*TASK ITEM*. Check each line of the listing for the word "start" and report how many lines contain it, giving nothing but the number.
_ _ _ _
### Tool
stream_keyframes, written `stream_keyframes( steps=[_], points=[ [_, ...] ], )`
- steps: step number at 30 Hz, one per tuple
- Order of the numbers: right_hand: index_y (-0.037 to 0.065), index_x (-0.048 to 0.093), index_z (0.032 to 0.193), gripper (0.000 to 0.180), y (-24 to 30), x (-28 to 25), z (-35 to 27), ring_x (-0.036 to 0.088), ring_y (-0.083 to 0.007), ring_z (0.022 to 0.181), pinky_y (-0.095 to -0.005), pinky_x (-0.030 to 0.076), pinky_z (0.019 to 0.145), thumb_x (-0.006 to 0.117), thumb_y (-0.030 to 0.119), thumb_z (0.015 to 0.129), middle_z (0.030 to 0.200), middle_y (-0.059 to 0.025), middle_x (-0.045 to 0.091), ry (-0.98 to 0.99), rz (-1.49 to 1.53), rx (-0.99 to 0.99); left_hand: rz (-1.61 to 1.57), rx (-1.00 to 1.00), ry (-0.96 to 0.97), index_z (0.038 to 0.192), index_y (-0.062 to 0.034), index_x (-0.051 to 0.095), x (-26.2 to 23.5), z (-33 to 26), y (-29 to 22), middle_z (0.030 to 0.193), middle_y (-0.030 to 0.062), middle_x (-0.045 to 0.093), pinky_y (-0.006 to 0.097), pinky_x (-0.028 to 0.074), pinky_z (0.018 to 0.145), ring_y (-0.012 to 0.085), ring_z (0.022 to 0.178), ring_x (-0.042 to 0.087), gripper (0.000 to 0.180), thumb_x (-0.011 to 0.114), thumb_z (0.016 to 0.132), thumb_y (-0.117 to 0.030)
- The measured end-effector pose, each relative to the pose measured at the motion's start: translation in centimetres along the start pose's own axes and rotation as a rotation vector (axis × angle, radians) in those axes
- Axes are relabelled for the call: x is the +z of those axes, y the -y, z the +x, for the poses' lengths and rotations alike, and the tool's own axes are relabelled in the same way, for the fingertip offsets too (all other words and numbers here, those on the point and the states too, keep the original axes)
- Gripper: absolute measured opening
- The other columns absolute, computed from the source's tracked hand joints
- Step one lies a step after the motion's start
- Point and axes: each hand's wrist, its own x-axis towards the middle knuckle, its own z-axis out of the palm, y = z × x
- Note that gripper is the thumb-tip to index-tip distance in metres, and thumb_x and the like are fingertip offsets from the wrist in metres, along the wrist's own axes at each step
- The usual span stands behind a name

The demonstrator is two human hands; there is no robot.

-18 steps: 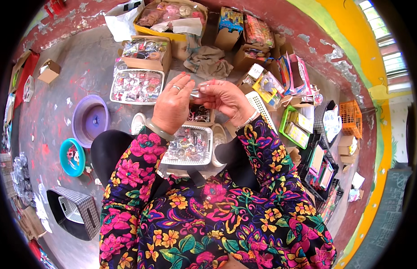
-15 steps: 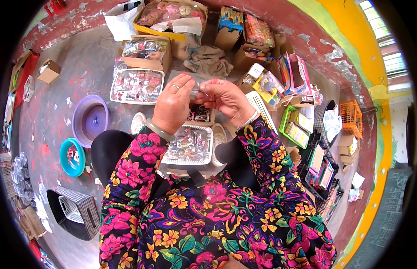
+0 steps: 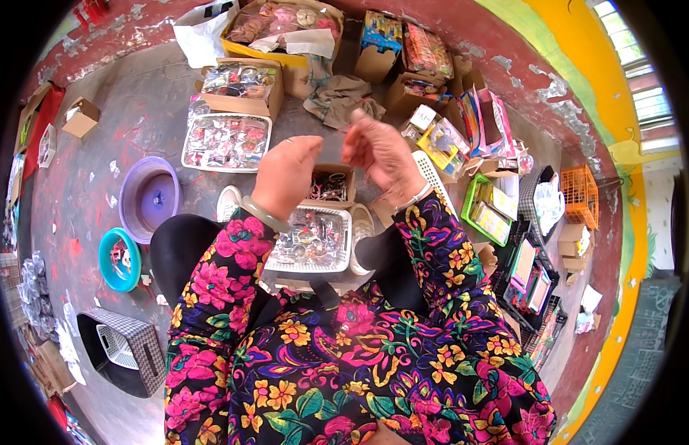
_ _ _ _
*YOUR RESPONSE*. 2